#### REQUIRED WORK:
Copy all of the records word for word.

---------- DATA PROVIDED

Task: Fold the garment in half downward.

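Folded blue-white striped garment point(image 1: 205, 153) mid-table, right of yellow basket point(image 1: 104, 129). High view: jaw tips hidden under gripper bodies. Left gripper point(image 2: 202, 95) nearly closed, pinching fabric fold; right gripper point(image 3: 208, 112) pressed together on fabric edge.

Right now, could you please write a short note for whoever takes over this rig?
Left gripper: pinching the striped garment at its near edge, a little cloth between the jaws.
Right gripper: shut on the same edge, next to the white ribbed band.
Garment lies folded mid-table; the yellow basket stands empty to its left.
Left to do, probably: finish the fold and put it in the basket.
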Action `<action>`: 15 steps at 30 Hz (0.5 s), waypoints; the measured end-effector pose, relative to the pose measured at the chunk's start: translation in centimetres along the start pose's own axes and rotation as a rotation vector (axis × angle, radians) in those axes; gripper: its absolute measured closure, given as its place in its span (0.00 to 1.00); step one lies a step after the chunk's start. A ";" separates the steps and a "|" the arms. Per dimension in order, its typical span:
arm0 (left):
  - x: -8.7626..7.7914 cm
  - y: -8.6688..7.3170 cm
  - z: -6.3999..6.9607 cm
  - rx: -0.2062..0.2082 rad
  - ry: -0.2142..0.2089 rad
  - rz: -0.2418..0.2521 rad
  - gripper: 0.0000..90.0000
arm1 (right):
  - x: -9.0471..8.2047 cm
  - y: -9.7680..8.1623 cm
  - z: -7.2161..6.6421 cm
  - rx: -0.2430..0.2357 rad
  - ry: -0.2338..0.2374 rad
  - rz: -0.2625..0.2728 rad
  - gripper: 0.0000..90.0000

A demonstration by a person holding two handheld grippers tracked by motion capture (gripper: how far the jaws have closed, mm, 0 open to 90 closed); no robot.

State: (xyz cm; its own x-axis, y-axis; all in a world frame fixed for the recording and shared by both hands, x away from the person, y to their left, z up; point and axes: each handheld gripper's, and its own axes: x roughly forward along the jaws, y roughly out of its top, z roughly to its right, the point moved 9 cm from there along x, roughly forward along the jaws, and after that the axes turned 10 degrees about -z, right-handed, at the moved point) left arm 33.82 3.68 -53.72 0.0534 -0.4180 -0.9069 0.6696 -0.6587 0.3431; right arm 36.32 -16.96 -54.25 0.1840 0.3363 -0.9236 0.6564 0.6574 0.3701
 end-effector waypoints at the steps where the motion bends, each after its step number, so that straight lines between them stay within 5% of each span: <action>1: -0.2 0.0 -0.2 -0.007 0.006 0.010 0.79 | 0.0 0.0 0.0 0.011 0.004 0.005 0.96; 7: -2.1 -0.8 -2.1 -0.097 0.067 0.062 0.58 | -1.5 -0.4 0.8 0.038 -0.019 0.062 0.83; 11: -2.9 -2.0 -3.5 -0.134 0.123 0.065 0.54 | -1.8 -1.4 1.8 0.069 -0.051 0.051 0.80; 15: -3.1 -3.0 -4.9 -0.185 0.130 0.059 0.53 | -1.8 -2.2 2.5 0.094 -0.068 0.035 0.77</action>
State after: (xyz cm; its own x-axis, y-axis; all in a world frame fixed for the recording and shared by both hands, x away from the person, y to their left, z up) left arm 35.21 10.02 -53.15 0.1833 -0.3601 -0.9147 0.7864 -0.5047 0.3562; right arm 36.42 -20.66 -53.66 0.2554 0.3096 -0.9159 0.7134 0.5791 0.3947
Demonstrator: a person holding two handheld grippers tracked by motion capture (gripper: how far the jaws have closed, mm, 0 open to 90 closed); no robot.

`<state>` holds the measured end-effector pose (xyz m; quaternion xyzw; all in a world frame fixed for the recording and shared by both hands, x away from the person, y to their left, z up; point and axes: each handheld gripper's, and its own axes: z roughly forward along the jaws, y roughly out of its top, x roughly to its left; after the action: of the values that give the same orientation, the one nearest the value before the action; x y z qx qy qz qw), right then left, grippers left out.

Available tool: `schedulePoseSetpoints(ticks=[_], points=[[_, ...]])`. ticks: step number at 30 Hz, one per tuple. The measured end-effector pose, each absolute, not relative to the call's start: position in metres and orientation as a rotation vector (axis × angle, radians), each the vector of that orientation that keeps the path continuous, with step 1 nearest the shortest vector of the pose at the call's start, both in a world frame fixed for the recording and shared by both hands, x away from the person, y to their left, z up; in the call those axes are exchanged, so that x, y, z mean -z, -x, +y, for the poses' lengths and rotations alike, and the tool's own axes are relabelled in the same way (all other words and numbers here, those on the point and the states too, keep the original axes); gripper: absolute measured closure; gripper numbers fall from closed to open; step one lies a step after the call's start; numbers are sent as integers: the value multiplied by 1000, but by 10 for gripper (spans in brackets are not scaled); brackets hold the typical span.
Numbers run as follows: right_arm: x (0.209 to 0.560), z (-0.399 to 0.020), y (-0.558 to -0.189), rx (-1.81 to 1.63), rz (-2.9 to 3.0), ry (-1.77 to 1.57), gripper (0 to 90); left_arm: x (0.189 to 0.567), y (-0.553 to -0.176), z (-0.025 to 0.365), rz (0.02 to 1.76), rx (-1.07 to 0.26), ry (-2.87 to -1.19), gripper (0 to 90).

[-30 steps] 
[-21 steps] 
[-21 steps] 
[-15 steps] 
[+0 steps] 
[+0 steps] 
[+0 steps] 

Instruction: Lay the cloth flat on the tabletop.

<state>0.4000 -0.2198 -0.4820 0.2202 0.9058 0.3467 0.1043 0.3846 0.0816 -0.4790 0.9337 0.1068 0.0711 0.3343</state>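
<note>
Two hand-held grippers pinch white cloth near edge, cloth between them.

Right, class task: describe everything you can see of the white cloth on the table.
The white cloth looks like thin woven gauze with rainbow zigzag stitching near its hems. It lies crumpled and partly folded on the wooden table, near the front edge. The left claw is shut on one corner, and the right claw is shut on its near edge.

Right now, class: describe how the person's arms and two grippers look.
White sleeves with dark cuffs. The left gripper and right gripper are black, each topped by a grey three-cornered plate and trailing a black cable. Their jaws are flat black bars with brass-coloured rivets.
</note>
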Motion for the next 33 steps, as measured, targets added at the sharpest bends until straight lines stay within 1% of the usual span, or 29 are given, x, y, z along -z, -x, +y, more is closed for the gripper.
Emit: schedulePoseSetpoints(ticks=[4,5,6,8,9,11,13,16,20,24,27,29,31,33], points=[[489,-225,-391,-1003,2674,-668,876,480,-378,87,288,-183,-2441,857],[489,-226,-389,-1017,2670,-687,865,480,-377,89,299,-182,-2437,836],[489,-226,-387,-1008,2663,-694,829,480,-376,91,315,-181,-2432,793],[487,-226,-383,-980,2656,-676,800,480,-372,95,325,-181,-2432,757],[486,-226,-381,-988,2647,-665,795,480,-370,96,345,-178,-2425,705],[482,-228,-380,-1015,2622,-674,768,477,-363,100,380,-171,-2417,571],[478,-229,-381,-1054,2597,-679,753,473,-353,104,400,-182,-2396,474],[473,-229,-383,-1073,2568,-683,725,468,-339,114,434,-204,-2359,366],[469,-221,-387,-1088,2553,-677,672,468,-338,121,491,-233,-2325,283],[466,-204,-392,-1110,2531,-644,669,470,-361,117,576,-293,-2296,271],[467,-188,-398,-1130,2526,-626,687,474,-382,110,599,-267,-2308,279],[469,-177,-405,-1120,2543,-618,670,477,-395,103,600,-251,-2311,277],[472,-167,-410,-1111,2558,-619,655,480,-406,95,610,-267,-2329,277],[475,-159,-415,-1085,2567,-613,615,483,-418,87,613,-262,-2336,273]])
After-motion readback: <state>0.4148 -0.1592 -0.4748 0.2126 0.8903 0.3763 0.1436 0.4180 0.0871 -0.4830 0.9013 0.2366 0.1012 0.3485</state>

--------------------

#### EXERCISE RESPONSE:
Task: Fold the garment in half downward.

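Folded blue-white striped garment point(image 1: 205, 153) mid-table, right of yellow basket point(image 1: 104, 129). High view: jaw tips hidden under gripper bodies. Left gripper point(image 2: 202, 95) nearly closed, pinching fabric fold; right gripper point(image 3: 208, 112) pressed together on fabric edge.

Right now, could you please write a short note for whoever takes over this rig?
Left gripper: pinching the striped garment at its near edge, a little cloth between the jaws.
Right gripper: shut on the same edge, next to the white ribbed band.
Garment lies folded mid-table; the yellow basket stands empty to its left.
Left to do, probably: finish the fold and put it in the basket.
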Action `<action>`: 15 steps at 30 Hz (0.5 s), waypoints; the measured end-effector pose, relative to the pose measured at the chunk's start: translation in centimetres along the start pose's own axes and rotation as a rotation vector (axis × angle, radians) in those axes; gripper: its absolute measured closure, given as its place in its span (0.00 to 1.00); step one lies a step after the chunk's start. A ";" separates the steps and a "|" the arms. Per dimension in order, its typical span:
arm0 (left):
  - x: -8.7626..7.7914 cm
  - y: -8.6688..7.3170 cm
  - z: -6.3999..6.9607 cm
  - rx: -0.2062..0.2082 rad
  - ry: -0.2142..0.2089 rad
  - rz: -0.2418..0.2521 rad
  - gripper: 0.0000..90.0000
arm1 (right):
  - x: -9.0471..8.2047 cm
  - y: -9.7680..8.1623 cm
  - z: -7.2161..6.6421 cm
  - rx: -0.2430..0.2357 rad
  - ry: -0.2338..0.2374 rad
  - rz: -0.2625..0.2728 rad
  - gripper: 0.0000..90.0000

A demonstration by a person holding two handheld grippers tracked by motion capture (gripper: how far the jaws have closed, mm, 0 open to 90 closed); no robot.

State: (xyz cm; its own x-axis, y-axis; all in a world frame fixed for the recording and shared by both hands, x away from the person, y to their left, z up; point and axes: each handheld gripper's, and its own axes: x roughly forward along the jaws, y roughly out of its top, z roughly to its right, the point moved 9 cm from there along x, roughly forward along the jaws, and after that the axes turned 10 degrees about -z, right-handed, at the moved point) left arm 33.82 3.68 -53.72 0.0534 -0.4180 -0.9069 0.6696 -0.6587 0.3431; right arm 36.32 -16.96 -54.25 0.1840 0.3363 -0.9236 0.6564 0.6574 0.3701
 end-effector waypoints at the steps where the motion bends, each after its step number, so that straight lines between them stay within 5% of each span: <action>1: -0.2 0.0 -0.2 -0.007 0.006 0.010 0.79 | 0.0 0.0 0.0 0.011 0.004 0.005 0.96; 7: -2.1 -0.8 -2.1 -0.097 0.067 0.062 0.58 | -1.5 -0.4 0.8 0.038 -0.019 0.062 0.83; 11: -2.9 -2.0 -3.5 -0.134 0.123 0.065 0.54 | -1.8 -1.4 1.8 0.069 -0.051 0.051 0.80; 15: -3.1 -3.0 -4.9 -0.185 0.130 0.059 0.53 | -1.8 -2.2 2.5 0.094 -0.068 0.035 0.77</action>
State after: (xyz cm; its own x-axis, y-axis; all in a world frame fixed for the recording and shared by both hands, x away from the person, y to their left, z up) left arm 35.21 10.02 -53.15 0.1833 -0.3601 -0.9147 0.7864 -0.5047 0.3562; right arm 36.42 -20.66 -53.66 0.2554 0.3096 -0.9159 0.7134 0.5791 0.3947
Demonstrator: a person holding two handheld grippers tracked by motion capture (gripper: how far the jaws have closed, mm, 0 open to 90 closed); no robot.

`<state>` holds the measured end-effector pose (xyz m; quaternion xyzw; all in a world frame fixed for the recording and shared by both hands, x away from the person, y to their left, z up; point and axes: each handheld gripper's, and its own axes: z roughly forward along the jaws, y roughly out of its top, x roughly to its left; after the action: of the values that give the same orientation, the one nearest the value before the action; x y z qx qy qz qw), right then left, grippers left out.

Available tool: `schedulePoseSetpoints(ticks=[_], points=[[_, ...]])`. ticks: step number at 30 Hz, one per tuple. The measured end-effector pose, each absolute, not relative to the call's start: position in metres and orientation as a rotation vector (axis × angle, radians), each the vector of that orientation that keeps the path continuous, with step 1 nearest the shortest vector of the pose at the call's start, both in a world frame fixed for the recording and shared by both hands, x away from the person, y to their left, z up; in the call those axes are exchanged, so that x, y, z mean -z, -x, +y, for the poses' lengths and rotations alike, and the tool's own axes are relabelled in the same way (all other words and numbers here, those on the point and the states too, keep the original axes); gripper: absolute measured closure; gripper numbers fall from closed to open; step one lies a step after the call's start; numbers are sent as integers: the value multiplied by 1000, but by 10 for gripper (spans in brackets are not scaled); brackets hold the typical span.
Numbers run as follows: right_arm: x (0.209 to 0.560), z (-0.399 to 0.020), y (-0.558 to -0.189), rx (-1.81 to 1.63), rz (-2.9 to 3.0), ry (-1.77 to 1.57), gripper (0 to 90); left_arm: x (0.189 to 0.567), y (-0.553 to -0.176), z (-0.025 to 0.365), rz (0.02 to 1.76), rx (-1.07 to 0.26), ry (-2.87 to -1.19), gripper (0 to 90).

[-30 steps] 
[-21 steps] 
[-21 steps] 
[-15 steps] 
[+0 steps] 
[+0 steps] 
[+0 steps] 

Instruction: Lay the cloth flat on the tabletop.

<state>0.4000 -0.2198 -0.4820 0.2202 0.9058 0.3467 0.1043 0.3846 0.0816 -0.4790 0.9337 0.1068 0.0711 0.3343</state>
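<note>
Two hand-held grippers pinch white cloth near edge, cloth between them.

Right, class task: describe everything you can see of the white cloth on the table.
The white cloth looks like thin woven gauze with rainbow zigzag stitching near its hems. It lies crumpled and partly folded on the wooden table, near the front edge. The left claw is shut on one corner, and the right claw is shut on its near edge.

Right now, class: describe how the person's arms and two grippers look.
White sleeves with dark cuffs. The left gripper and right gripper are black, each topped by a grey three-cornered plate and trailing a black cable. Their jaws are flat black bars with brass-coloured rivets.
</note>
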Motion for the next 33 steps, as measured, targets added at the sharpest bends until straight lines stay within 1% of the usual span, or 29 are given, x, y, z along -z, -x, +y, more is closed for the gripper.
Emit: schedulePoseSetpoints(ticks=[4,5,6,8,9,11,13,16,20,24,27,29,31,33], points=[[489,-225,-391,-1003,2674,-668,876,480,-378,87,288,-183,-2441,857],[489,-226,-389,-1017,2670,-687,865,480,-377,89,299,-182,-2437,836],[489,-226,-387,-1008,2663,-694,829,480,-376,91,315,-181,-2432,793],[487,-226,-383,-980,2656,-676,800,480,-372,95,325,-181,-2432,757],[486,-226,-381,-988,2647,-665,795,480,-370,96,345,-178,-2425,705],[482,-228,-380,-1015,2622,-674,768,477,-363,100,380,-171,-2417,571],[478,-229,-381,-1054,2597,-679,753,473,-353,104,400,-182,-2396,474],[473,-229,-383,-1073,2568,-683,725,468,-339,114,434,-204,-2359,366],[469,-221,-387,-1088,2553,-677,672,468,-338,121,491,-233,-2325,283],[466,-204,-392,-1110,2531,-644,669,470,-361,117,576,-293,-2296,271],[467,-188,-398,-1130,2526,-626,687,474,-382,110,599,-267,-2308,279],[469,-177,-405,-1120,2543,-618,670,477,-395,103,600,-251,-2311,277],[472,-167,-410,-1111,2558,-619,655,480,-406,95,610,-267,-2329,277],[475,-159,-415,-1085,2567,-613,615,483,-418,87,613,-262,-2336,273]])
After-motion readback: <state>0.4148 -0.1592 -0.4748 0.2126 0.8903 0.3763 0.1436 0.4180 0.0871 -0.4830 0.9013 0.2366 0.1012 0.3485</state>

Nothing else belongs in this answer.